▸ Your objective
Reproduce the data word for word, keeping every line complete.

▸ Data shown
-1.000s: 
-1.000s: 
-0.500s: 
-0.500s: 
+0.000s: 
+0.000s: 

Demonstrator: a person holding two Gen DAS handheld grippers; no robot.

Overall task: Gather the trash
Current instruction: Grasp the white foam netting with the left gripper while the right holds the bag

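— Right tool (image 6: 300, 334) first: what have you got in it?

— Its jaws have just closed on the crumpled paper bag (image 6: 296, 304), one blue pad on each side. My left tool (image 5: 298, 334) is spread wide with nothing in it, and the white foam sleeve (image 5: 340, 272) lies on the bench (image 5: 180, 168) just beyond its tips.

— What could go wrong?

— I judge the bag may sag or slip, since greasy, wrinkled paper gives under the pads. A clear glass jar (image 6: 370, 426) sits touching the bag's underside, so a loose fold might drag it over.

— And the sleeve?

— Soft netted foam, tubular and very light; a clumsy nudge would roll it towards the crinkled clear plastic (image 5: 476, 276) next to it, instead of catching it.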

▸ Completed task
-1.000s: 
-1.000s: 
-0.500s: 
-0.500s: 
+0.000s: 
+0.000s: 

Demonstrator: a person holding two Gen DAS handheld grippers; no robot.

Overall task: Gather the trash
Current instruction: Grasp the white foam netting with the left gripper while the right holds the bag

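— Right tool (image 6: 300, 334) first: what have you got in it?

— Its jaws have just closed on the crumpled paper bag (image 6: 296, 304), one blue pad on each side. My left tool (image 5: 298, 334) is spread wide with nothing in it, and the white foam sleeve (image 5: 340, 272) lies on the bench (image 5: 180, 168) just beyond its tips.

— What could go wrong?

— I judge the bag may sag or slip, since greasy, wrinkled paper gives under the pads. A clear glass jar (image 6: 370, 426) sits touching the bag's underside, so a loose fold might drag it over.

— And the sleeve?

— Soft netted foam, tubular and very light; a clumsy nudge would roll it towards the crinkled clear plastic (image 5: 476, 276) next to it, instead of catching it.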

Nothing further is required of the output.